Today, our sixth installment of Jim Marino’s series of articles on tribal casino gaming in California (originally published in the Santa Ynez Valley Journal) looks at the corruption in California that followed the explosion of Indian casinos. ”Tribes” of one person . . . lobbying slush funds . . . it’s all there, proving that money, politics, gaming, and corruption are natural bedfellows. Those who oppose the introduction of casino gaming to their communities are often wrongly characterized as puritans. True, opposition to gambling may be a factor for some, but there’s so much more to the issue than just the issue of gambling. As this article makes clear, no one should walk blindly into creating Indian gaming in their community without knowing more about the social impact of it–from crime rates to the powerful influence of gaming profits on local government. It’s something to keep in mind as we consider the far reaching implications of the Akaka Bill. (And recall that–even though the current version of the Bill does not allow for Native Hawaiian casinos, there was a time when such casinos weren’t permitted in California too.)
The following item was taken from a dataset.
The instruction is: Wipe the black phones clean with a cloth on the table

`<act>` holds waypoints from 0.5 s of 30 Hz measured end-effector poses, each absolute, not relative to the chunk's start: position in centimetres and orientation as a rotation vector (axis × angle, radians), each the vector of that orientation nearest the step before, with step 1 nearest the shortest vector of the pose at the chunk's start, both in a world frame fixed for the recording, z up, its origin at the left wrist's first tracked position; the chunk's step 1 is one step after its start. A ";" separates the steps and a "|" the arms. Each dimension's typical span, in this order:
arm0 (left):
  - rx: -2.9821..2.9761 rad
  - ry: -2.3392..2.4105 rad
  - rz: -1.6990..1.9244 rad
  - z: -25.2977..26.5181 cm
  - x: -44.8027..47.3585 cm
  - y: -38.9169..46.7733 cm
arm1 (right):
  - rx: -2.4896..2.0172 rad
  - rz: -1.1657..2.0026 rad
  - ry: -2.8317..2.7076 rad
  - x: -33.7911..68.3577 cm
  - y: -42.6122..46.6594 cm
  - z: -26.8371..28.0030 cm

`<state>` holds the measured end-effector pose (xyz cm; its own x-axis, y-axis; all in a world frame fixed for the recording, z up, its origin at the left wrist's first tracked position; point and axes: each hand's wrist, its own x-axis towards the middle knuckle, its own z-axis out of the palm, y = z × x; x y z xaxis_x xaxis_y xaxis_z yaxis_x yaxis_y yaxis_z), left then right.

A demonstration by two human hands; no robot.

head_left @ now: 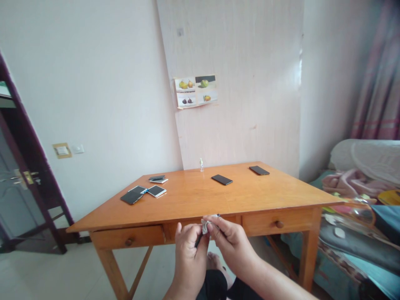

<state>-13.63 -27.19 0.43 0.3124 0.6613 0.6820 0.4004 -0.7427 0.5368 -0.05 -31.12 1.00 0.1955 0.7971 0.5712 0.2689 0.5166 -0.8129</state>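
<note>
Both hands meet just in front of the table's near edge. My left hand (191, 246) is closed around a thin dark object (198, 240), mostly hidden by the fingers; its kind cannot be made out. Pinched in the fingers of my right hand (231, 241) is a small crumpled white cloth or tissue (205, 226), which also touches the left fingertips. Beyond the hands, a black phone (222, 179) lies flat near the middle of the wooden table (187, 204). Another dark phone (259, 170) rests farther back to the right.
Several phones, among them a white-framed one (156, 191) and a black one (132, 197), lie at the table's left. A small clear bottle (201, 164) stands at the back edge. To the right is a bed (350, 250) piled with things; a door (18, 200) stands at left.
</note>
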 end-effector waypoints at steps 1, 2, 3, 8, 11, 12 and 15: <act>2.314 0.973 1.404 0.3 -13.7 -27.2 | -1.027 0.502 -1.317 0.3 -30.8 0.9; 2.315 0.982 1.401 0.2 -13.8 -27.2 | -1.042 0.519 -1.260 0.6 -30.5 0.7; 2.318 0.986 1.390 0.1 -13.8 -27.2 | -1.060 0.527 -1.211 0.9 -30.2 0.6; 2.320 0.955 1.419 -0.5 -13.6 -26.8 | -1.038 0.489 -1.323 -0.3 -31.1 1.0; 2.309 0.916 1.436 -0.4 -13.7 -26.8 | -1.003 0.482 -1.407 -1.0 -31.5 1.5; 2.304 0.918 1.435 -0.3 -13.8 -26.9 | -1.005 0.496 -1.389 -0.8 -31.3 1.5; 2.291 0.953 1.424 -0.1 -14.0 -27.1 | -1.059 0.517 -1.245 0.8 -30.1 1.0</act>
<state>-14.04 -27.14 -0.09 0.2966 0.6613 0.6889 0.3852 -0.7430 0.5473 0.77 -30.05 0.99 0.2936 0.8110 0.5060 0.2142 0.4601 -0.8617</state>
CORRUPTION OF CALIFORNIA’S GOVERNMENT
BY INDIAN GAMBLING DOLLARS
Santa Ynez Valley Journal
By Jim Marino, Guest Columnist
May 20, 2010
(Part 6)
In a 5-part series, I outlined what led up to the advent of the Indian Gaming and Regulatory Act of 1988. How Congress engaged in a feeble attempt to wean Indian tribes from total federal dependence and at the same time clarify the 1987 U.S. Supreme Court decision in Cabazon Tribe versus California. How Congress completely failed to take into account the complex and confusing body of Indian law, including the court-created doctrine of Indian tribal immunity from lawsuit.
Then I discussed the tortured history of how Indian gambling found its way into California illegally and the attempts to legalize it by corrupt politicians and Gov. Gray Davis, who executed 59 tribal-state compacts for casinos with several tiny bands of questionable Indian descent, and who had no legally eligible lands on which to build and operate a gambling casino and even allow questionable “tribes” to purchase land near perceived gambling markets in a practice that came to be known as “reservation shopping.”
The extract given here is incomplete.